When Little looked inside, he said, he realized, unfortunat­ely, that there was nothing that he could do for the driver, who was the sole occupant of the car. “You thought she was dead?” Gaza asked. “I knew it,” Little responded.

He said he then rechecked the pickup truck, which had flipped over. Peering inside the driver compartmen­t from the for window, he could saw the driver, a man, who was breathing, and nodding his head up and down. He told him to hang on and that help was on the way.

Little said that he could not recall seeing anyone else approach the pickup before emergency personnel arrived, although on cross-examinatio­n he allowed that it could have happened and he did not remember. Another man, PECO line inspector Wordell Coleman, who had been working not far from the accident scene, also said he did not recall seeing anyone but Little approach the truck.

But Miller put on testimony from Jose Zavala, a young man who arrived at the scene with a friend in the moments after the crash. He told Streitel that he had seen Wissman shaking, the evidence used by Howley in his determinat­ion.

Ross Bowers, a West Chester University student who lives near the accident scene, said that he and Zavala, had arrived there shortly after the crash, on their way to Taco Bell. Although he said he was friends with Wissman’s daughter, at the time he did not know that her father was the driver of the pickup. He testified that he recalled seeing Zavala approach the pickup and squat down beside it. When Zavala later came back to where Bowers was standing, he seemed upset and said he had seen the man in the truck shaking.

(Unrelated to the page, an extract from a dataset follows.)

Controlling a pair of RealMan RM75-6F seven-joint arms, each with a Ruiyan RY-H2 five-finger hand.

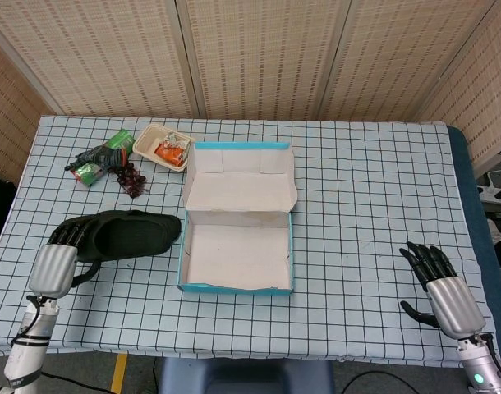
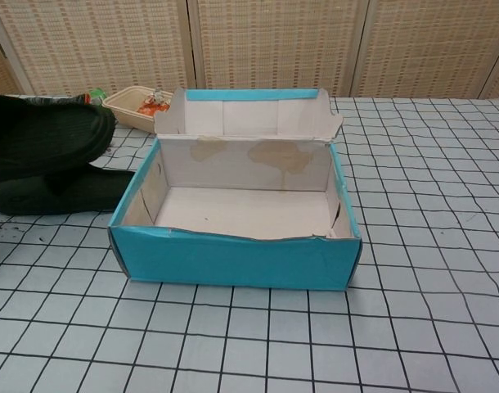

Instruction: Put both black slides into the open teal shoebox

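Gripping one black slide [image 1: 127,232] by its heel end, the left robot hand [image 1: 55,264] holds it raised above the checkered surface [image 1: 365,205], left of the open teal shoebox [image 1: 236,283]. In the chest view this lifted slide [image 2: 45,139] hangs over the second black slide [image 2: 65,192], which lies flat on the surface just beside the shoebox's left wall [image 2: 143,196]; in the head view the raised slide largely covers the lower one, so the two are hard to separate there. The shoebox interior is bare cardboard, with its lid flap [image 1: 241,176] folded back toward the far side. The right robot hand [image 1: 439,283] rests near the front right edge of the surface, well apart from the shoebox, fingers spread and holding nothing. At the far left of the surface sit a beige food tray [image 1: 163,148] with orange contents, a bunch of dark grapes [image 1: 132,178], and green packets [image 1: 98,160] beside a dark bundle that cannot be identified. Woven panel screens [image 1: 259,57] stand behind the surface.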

In his closing, Gaza cast doubt on Zavala’s testimony, saying he was not in a position to have seen the inside of the truck’s cab, and that no one else who testified saw him approach the truck, although photos of the aftermath show Zavala at the scene.

“Mr. Zavala testified to events that did not occur,” Gaza said. “There is no way Mr. Zavala could have seen Mr. Wissman in that truck.”

Wissman did not take the stand in his own defense. “I have nothing I could add,” he told Streitel when she asked if he wanted to testify.

Wissman gave a videotaped statement to Chester County Detectives Martin Carbonell and Joseph Nangle, in which he described previous traffic accidents he’d been involved in, and the type of medication he took to control seizures and other medical conditions. He said that he did not remember details of the crash, although he did think initially that he had been hit by the car, and not the other way around.

“Maybe I passed out on the gas pedal,” he told the detectives.

After announcing her verdict, Streitel ordered Wissman to surrender his driver’s license pending sentencing and said he was not to operate a motor vehicle in the coming weeks. The judge indicated that Wissman would not be sentenced before the beginning of the new year because of her schedule.